* EXERCISE GOAL *
In the records below, find the line with "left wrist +" and repeat exactly every line from it through the line with "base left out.". Pictures stay out.

* SUPPLIED DATA *
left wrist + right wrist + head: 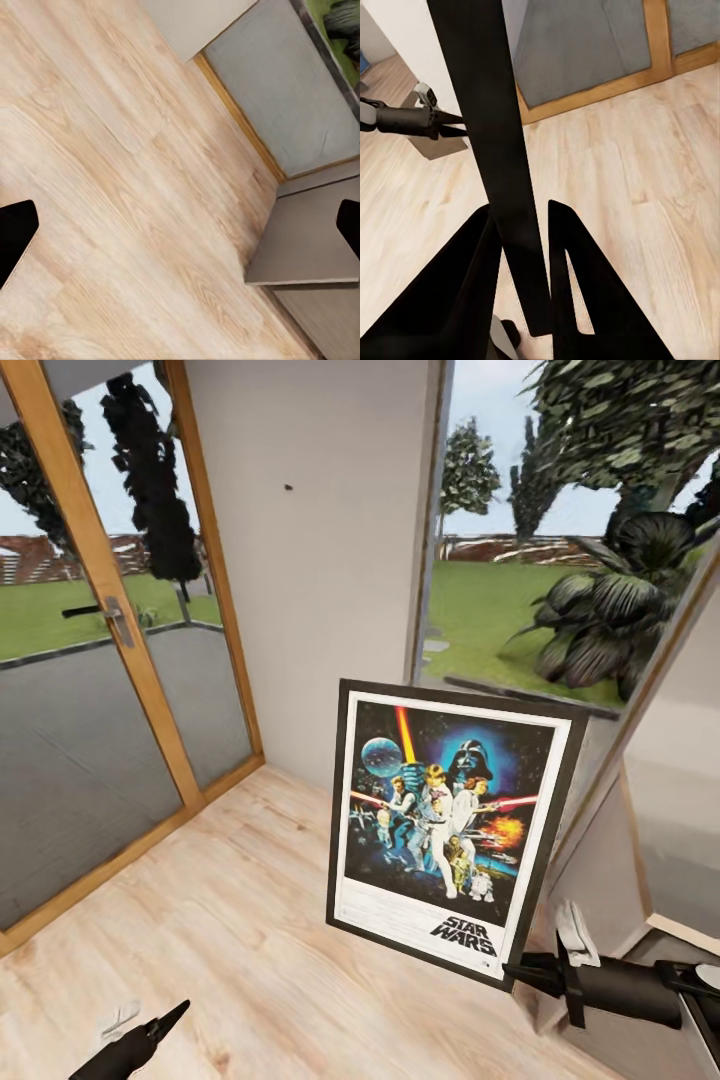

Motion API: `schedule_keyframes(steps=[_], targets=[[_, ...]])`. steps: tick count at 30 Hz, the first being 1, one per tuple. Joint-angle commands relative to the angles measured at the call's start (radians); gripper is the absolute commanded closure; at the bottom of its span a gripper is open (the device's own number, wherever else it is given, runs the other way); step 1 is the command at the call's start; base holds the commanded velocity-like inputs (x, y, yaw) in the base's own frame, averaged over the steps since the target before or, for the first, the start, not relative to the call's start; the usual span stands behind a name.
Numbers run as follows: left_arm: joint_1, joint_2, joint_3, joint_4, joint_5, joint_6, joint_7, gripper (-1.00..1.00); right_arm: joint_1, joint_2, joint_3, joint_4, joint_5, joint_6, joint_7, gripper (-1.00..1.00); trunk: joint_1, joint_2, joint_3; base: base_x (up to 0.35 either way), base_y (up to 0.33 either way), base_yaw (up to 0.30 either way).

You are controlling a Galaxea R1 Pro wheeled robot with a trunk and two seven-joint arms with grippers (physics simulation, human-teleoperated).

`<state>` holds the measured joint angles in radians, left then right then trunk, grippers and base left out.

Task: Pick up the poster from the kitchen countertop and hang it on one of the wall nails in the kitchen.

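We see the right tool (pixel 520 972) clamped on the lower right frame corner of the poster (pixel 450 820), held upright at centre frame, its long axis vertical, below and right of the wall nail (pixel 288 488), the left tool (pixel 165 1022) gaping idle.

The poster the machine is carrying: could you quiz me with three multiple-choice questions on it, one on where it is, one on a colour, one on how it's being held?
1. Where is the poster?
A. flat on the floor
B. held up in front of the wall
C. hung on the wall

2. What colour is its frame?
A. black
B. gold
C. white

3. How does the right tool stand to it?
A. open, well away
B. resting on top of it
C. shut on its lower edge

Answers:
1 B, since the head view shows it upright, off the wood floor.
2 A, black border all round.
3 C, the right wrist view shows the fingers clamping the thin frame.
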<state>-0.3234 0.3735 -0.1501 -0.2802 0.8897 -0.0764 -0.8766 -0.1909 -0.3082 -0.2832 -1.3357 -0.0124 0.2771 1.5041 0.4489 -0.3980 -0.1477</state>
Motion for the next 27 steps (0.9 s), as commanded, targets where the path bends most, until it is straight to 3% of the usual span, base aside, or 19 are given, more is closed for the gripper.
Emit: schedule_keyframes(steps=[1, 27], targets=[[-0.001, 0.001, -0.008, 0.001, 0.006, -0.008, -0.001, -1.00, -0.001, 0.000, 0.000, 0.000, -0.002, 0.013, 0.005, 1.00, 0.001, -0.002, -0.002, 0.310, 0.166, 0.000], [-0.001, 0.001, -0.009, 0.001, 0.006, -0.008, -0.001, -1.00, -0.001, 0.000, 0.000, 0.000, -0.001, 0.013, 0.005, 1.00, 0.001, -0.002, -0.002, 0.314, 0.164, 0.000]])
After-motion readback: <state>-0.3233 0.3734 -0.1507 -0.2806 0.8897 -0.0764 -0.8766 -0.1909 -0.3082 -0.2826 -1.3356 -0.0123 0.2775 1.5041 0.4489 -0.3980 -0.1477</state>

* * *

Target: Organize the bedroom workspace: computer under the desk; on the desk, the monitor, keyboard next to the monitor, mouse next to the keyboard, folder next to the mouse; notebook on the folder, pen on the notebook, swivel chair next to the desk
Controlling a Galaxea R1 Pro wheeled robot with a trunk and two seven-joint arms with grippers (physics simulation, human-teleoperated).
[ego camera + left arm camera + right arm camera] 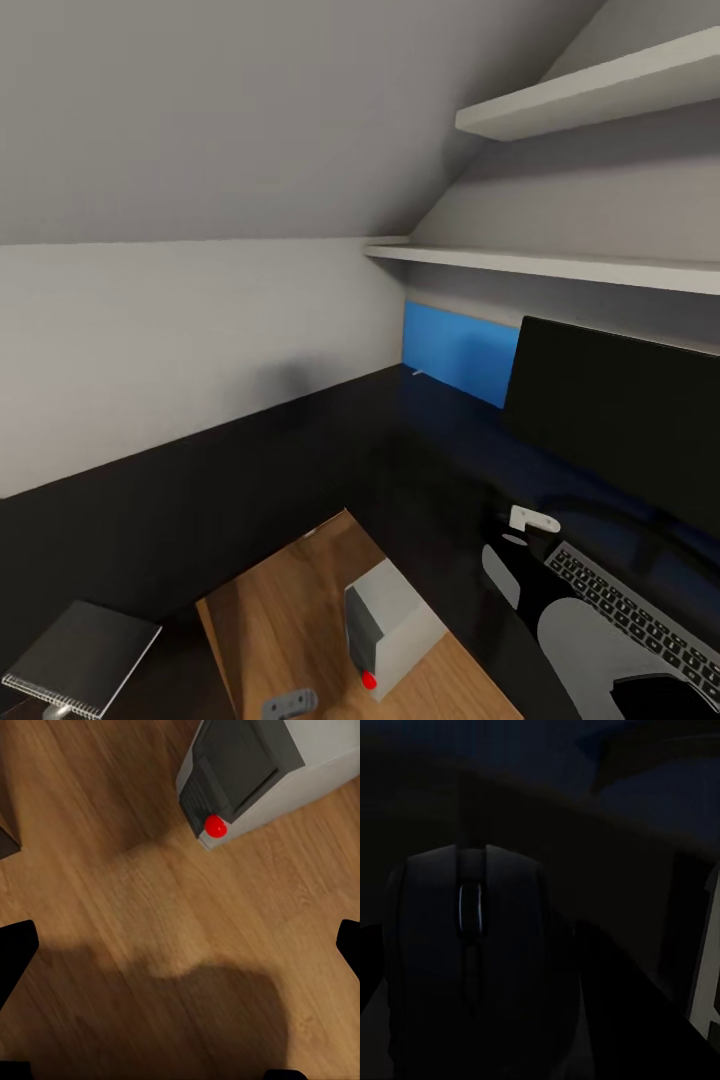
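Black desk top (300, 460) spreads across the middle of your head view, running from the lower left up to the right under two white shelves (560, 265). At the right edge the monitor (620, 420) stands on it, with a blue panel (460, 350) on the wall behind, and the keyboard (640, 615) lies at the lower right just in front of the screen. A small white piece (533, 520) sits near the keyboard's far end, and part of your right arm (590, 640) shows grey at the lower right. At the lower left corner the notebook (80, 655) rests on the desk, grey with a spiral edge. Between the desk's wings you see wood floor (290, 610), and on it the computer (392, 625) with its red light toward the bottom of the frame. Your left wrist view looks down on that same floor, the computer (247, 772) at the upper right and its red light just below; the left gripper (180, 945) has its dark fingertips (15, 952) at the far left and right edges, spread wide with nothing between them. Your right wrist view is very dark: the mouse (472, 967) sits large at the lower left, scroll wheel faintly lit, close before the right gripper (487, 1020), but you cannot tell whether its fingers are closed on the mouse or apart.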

* OUTPUT BELOW *
left wrist + right wrist + head: 

Motion API: `schedule_keyframes(steps=[_], targets=[[_, ...]])`. steps: tick count at 30 Hz, the first being 1, one per tuple. Joint-angle commands relative to the angles measured at the call's start (radians); gripper is the absolute commanded closure; at the bottom of its span a gripper is open (the device's own number, wherever else it is given, runs the other way); step 1 is the command at the call's start; base holds the commanded velocity-like inputs (x, y, yaw) in the base's own frame, averaged over the steps since the target before or, for the first, the start, not relative to the call's start; the usual span stands behind a name.
Numbers run as follows: left_arm: joint_1, joint_2, joint_3, joint_4, joint_5, joint_6, joint_7, gripper (-1.00..1.00); right_arm: joint_1, joint_2, joint_3, joint_4, joint_5, joint_6, joint_7, gripper (-1.00..1.00); trunk: joint_1, joint_2, joint_3; base: base_x (up to 0.35 either way), base_y (up to 0.33 either way), base_yaw (up to 0.30 either way).

You are controlling a Galaxea R1 Pro wheeled robot with a trunk and two seven-joint arms with grippers (physics simulation, human-teleoperated).

`<state>` holds the measured joint angles in radians, left then right then trunk, grippers and base left out.

This exercise is now finished.